Polícia

11 de dezembro de 2019 09:19

Polícia Federal combate esquema na Saúde do Estado com prejuízo de mais de R$ 30 milhões

Estão sendo cumpridos 32 mandados de busca e apreensão, 9 mandados de prisão preventiva e 7 mandados de prisão temporária nas cidades de Maceió e Arapiraca

↑ Estão sendo cumpridos 32 Mandados de Busca e Apreensão, 9 Mandados de Prisão Preventiva e 7 Mandados de Prisão Temporária nas cidades de Maceió e Arapiraca (Foto: Ascom PF)

A Polícia Federal deflagrou, em conjunto com a Controladoria Geral da União e o Ministério Público Federal, na desta quarta-feira (11), a Operação Florence “Dama da Lâmpada” que investiga fraudes, desvios de recursos e corrupção de agentes públicos na prestação de serviços de OPME – Órtese, Prótese e Materiais Especiais – no Estado de Alagoas. As investigações, que foram iniciadas em maio, apontaram que valores destinados à determinada entidade sem fins lucrativos, ultrapassam os R$ 30 milhões nos últimos três anos.

Estão sendo cumpridos 32 mandados de busca e apreensão, nove mandados de prisão preventiva e 7 mandados de prisão temporária nas cidades de Maceió e Arapiraca.

Foi constatada a monopolização dos serviços de OPME em Maceió e Agreste alagoano, celebração de Termo de Colaboração injustificadamente direcionada para entidade comandada por servidor público estadual, pagamentos sem comprovação dos correspondentes serviços prestados, confusão patrimonial entre a entidade sem fins lucrativos e seus dirigentes, transferências injustificadas de recursos financeiros a servidores responsáveis pela avaliação e monitoramento dos serviços prestados constantes do Termo de Colaboração.

Estão sendo cumpridos 32 mandados de busca e apreensão, 9 mandados de prisão preventiva e 7 mandados de prisão temporária nas cidades de Maceió e Arapiraca (Foto: Ascom PF/AL)

Pesquisas realizadas pela CGU demonstraram que os valores repassados à entidade investigada correspondem a mais de 1/3 do montante de recursos do Sistema Único de Saúde – SUS, aplicados no Estado de Alagoas, no exercício de 2018 em procedimentos de OPME – Órteses, próteses e materiais especiais.

A ação, que visa desarticular organização criminosa que atua em serviços de OPME – órtese, prótese e materiais especiais no Estado de Alagoas, apura o cometimento dos crimes de Fraude à Licitação, Corrupção Ativa e Passiva, Peculato, Constituição de Organização Criminosa, Falsidade Ideológica, Prevaricação, Advocacia Administrativa e Lavagem de Dinheiro.
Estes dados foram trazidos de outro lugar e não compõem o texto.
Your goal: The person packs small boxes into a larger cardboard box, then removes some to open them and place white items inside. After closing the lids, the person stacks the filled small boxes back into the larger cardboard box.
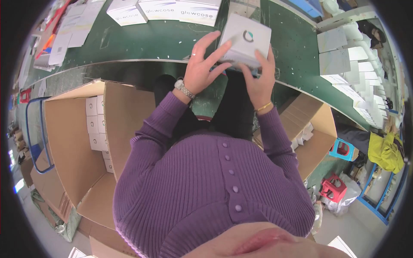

As penas, somadas, variam de 18 a 45 anos de detenção ou reclusão, conforme o caso.

A operação conta com a participação de seis servidores da CGU, além de 100 policiais federais de seis estados.

Filha e genro de vice-governador são presos

Durante a operação, a filha do vice-governador Luciano Barbosa (MDB), Lívia Barbosa, e seu genro, Pedro Silva, foram presos pela PF. Ela, preventivamente (sem prazo de soltura); ele, prisão temporária (cinco dias podendo haver prorrogação).

Até o momento, Luciano Barbosa não se pronunciou sobre o caso.

Em nota, a Secretaria de Estado da Saúde acompanha atentamente as investigações da Polícia Federal e vai contribuir com as informações necessárias para auxiliar a apuração. Internamente, será insaturada uma sindicância para apurar e punir o possível envolvimento de servidores do órgão. A Sesau ressalta que tem atuado com transparência e contribuído para o esclarecimento dos fatos desde o início do procedimento.